Task to complete:
For this exercise, output the line containing "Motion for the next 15" and every line after it through the end of the records, exactly, and no other line.

(Saved data entries)
= = =

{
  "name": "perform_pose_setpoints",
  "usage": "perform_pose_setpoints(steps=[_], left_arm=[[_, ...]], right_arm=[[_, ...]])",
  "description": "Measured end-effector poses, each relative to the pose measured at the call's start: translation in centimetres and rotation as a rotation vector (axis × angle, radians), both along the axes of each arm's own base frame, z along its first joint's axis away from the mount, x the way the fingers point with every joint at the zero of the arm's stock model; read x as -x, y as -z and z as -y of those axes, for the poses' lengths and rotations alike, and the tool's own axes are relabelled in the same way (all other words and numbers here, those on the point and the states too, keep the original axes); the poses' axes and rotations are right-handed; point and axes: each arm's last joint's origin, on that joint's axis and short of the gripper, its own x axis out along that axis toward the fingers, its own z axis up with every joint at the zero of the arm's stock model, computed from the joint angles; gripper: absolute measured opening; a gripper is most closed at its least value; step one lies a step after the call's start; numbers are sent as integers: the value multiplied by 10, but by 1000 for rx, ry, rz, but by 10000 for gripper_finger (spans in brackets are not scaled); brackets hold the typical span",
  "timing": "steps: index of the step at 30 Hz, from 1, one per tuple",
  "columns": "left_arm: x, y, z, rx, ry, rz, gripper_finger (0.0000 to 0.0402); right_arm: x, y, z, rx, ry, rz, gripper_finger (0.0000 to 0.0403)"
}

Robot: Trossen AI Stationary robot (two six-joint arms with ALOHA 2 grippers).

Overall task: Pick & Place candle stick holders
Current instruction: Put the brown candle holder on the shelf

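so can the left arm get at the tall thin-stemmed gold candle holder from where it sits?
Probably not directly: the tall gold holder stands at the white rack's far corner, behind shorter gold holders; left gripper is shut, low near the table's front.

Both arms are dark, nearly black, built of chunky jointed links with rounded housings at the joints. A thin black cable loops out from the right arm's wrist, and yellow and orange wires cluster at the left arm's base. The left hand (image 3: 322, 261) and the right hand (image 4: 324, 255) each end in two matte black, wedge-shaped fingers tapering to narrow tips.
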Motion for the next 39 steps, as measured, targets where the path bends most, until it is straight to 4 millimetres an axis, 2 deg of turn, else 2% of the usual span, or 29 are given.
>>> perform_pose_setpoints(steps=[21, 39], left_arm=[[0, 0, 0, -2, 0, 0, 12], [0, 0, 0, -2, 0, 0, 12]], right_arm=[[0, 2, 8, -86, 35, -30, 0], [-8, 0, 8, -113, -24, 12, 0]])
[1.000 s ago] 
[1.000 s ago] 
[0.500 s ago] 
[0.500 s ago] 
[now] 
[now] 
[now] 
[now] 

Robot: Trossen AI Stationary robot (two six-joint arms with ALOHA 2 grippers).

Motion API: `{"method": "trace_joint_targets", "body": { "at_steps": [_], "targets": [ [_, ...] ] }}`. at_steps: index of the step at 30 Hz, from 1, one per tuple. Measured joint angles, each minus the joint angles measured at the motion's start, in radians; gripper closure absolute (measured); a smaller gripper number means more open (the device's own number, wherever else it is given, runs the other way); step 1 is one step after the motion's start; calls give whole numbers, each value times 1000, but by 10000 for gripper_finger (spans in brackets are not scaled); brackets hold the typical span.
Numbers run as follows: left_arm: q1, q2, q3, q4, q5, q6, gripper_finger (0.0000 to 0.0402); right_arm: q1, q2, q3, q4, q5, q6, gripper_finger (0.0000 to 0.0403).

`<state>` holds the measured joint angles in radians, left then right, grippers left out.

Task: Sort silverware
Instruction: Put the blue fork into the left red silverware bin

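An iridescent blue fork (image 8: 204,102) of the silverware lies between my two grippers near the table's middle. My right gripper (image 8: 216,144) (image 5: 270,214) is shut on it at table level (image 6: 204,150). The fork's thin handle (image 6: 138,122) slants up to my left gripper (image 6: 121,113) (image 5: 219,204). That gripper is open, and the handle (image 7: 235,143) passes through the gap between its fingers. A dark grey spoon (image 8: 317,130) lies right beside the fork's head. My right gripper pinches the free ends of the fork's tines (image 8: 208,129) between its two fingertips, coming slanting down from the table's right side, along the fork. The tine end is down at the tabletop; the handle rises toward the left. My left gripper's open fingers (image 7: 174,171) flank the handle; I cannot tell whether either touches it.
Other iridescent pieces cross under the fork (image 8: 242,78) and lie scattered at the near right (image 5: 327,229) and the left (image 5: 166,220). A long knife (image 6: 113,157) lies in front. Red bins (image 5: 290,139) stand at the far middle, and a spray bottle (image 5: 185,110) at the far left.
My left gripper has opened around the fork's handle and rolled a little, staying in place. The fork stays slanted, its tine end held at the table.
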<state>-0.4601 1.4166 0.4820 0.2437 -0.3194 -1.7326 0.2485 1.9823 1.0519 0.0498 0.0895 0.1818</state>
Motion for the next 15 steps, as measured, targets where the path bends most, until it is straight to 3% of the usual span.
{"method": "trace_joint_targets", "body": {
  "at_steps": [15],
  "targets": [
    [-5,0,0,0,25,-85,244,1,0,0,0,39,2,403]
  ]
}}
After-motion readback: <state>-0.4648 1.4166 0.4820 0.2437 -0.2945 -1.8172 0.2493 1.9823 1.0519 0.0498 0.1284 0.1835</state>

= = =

Solution to this exercise:
Motion for the next 15 steps, as measured, targets where the path bends most, until it is straight to 3% of the usual span.
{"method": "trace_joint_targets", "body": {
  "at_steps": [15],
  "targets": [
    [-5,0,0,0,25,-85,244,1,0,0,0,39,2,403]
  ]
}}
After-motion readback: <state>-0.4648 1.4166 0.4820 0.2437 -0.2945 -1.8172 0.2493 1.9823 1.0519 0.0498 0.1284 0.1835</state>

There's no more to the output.